Locate each line in the records containing "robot". Copy it.
Content starts
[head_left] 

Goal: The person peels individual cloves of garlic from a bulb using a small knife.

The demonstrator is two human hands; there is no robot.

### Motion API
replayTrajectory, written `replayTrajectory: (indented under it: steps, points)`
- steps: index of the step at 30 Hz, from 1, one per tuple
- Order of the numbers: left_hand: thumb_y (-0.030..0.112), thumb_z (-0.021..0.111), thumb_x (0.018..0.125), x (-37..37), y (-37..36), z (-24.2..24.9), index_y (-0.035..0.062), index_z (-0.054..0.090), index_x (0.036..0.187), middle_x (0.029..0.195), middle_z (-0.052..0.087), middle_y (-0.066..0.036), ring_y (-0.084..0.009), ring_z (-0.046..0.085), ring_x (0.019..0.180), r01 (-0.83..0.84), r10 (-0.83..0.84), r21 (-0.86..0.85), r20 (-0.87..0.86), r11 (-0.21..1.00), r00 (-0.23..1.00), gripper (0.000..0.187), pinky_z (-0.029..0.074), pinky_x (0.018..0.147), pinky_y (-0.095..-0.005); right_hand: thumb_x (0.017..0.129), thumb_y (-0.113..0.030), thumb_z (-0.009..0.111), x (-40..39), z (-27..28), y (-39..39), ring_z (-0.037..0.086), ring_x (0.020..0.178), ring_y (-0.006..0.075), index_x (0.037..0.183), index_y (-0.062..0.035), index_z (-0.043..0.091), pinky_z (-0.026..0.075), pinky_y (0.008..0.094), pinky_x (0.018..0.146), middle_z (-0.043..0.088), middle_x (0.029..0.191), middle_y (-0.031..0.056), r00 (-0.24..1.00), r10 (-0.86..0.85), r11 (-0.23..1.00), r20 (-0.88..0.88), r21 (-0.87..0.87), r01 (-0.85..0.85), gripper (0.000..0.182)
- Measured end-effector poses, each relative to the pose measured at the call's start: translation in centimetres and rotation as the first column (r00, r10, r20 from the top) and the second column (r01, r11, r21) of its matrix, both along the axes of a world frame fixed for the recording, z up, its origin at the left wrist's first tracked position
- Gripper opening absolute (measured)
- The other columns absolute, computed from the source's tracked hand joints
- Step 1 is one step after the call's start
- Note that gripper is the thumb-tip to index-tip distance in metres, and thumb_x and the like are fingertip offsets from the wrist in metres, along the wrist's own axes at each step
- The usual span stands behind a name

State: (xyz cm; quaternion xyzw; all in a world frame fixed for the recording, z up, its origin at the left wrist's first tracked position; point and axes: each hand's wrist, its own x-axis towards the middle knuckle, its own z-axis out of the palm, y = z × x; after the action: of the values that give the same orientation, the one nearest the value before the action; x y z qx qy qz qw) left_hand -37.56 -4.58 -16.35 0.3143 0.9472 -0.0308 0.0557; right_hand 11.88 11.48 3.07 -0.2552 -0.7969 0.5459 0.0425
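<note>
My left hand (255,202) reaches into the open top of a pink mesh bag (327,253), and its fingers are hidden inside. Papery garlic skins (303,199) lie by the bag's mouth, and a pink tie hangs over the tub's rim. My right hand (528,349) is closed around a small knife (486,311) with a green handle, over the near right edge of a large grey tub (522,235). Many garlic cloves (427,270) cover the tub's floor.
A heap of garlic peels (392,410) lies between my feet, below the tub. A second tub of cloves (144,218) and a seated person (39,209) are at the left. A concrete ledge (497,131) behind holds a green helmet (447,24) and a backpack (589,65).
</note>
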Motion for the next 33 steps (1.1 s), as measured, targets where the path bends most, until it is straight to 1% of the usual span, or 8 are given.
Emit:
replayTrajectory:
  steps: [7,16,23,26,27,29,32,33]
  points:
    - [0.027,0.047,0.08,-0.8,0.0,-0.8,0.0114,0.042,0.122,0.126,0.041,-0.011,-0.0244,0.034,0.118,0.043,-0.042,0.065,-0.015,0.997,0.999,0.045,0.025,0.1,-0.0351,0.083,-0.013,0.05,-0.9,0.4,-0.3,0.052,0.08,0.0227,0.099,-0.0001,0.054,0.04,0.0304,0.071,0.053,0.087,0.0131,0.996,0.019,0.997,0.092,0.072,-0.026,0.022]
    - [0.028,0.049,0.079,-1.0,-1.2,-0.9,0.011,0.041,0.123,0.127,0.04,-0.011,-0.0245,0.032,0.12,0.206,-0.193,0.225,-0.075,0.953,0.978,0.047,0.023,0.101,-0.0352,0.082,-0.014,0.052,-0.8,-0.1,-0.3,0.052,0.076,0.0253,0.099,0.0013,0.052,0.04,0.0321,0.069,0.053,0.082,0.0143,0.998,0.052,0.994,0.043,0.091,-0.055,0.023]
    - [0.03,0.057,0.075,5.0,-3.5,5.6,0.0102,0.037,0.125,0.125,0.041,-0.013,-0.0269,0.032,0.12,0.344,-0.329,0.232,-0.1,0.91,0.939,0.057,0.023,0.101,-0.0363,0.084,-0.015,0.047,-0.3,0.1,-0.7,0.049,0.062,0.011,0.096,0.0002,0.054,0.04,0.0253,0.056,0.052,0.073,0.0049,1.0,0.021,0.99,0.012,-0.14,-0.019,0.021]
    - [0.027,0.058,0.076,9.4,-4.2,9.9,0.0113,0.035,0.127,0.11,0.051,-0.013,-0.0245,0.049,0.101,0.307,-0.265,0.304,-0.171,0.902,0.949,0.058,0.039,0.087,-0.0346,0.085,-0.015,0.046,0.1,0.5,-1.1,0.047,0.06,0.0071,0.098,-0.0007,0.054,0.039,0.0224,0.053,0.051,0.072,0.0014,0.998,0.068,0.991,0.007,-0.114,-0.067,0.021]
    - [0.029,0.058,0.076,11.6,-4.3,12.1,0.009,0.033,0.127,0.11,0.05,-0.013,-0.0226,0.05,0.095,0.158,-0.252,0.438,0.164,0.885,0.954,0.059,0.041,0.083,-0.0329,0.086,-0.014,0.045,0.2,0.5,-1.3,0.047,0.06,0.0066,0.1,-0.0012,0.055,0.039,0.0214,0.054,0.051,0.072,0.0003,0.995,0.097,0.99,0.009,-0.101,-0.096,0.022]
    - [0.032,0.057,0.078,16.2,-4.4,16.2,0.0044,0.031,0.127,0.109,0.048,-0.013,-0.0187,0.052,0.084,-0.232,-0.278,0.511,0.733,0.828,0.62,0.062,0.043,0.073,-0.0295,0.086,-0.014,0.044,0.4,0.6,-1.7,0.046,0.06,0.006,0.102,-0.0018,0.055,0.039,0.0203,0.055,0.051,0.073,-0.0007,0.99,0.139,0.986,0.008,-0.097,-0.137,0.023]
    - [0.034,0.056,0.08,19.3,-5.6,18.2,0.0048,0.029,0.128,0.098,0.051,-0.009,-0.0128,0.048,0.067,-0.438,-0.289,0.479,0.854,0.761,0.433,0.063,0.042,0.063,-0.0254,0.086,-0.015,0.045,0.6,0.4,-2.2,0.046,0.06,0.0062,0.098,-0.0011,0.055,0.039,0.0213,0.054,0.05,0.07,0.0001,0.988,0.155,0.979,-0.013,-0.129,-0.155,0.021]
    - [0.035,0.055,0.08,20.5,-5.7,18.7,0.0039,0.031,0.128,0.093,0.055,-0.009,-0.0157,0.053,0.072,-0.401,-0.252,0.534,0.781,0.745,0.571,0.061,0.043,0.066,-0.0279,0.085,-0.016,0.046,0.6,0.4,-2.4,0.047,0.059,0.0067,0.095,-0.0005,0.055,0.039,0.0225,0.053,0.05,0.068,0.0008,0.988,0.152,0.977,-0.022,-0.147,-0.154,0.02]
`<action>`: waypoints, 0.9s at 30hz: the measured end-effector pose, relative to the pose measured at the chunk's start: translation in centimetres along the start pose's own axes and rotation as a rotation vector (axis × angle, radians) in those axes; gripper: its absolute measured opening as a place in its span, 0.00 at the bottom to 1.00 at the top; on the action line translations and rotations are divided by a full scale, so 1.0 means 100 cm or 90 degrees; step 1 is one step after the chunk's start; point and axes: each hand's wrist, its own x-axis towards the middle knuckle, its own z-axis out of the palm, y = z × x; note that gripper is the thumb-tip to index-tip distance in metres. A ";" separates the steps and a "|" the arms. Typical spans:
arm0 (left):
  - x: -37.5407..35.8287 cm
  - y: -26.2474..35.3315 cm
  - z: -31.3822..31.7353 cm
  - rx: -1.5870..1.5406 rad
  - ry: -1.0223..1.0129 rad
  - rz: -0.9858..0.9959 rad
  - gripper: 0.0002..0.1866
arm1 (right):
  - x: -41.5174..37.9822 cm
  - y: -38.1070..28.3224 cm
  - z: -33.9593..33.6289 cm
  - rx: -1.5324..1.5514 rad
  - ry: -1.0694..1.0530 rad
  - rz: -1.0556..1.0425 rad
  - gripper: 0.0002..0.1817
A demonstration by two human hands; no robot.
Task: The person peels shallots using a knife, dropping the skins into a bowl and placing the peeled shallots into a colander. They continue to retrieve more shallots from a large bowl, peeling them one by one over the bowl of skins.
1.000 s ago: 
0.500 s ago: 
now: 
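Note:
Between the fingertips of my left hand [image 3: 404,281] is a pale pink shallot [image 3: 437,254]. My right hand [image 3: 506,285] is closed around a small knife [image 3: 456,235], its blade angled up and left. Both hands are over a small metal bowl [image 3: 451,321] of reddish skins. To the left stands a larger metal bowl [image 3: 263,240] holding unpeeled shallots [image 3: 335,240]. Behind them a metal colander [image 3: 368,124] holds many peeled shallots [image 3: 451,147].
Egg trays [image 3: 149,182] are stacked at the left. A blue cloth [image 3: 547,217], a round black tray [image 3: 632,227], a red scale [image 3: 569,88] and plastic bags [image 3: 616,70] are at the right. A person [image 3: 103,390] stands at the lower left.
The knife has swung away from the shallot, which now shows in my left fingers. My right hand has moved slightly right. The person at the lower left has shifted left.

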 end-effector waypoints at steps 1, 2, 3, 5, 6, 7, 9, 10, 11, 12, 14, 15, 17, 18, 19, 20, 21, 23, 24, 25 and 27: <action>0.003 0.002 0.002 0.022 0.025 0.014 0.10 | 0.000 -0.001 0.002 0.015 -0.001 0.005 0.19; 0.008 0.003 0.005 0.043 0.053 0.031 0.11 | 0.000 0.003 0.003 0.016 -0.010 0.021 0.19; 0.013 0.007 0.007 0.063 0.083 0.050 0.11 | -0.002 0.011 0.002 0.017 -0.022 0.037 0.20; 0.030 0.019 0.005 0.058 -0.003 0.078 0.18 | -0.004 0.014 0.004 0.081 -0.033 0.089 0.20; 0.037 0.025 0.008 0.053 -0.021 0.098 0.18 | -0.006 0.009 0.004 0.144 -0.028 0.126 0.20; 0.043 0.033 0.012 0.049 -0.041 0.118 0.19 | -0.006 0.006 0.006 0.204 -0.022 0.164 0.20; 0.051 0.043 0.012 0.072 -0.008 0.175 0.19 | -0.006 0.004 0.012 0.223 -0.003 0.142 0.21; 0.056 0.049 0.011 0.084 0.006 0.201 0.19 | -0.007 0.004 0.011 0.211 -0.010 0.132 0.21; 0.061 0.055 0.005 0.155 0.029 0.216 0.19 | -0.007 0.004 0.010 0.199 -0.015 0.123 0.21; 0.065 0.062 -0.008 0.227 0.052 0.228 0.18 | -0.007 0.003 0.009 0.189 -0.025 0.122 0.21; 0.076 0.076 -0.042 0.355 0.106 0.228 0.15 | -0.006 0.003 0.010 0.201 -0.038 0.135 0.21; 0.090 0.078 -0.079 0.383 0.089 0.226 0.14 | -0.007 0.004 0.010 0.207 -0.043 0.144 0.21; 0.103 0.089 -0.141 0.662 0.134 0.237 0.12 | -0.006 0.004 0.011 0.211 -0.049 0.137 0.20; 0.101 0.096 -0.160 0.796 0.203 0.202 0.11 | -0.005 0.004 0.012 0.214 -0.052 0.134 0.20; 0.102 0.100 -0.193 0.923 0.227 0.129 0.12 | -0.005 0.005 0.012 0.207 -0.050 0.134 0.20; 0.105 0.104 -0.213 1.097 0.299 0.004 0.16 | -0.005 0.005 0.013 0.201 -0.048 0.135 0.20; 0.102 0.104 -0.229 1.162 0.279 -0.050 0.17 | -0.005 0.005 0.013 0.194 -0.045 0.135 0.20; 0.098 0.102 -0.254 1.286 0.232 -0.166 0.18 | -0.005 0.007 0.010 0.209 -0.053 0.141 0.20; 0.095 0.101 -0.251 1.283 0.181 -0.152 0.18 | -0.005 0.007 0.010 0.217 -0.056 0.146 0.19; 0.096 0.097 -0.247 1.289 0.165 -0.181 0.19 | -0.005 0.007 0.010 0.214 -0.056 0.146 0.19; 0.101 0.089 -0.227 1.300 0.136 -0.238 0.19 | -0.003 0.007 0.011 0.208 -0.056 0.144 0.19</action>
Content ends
# [Result of the exercise]
The demonstrator is two human hands; there is no robot.
A demonstration by two human hands; no robot.

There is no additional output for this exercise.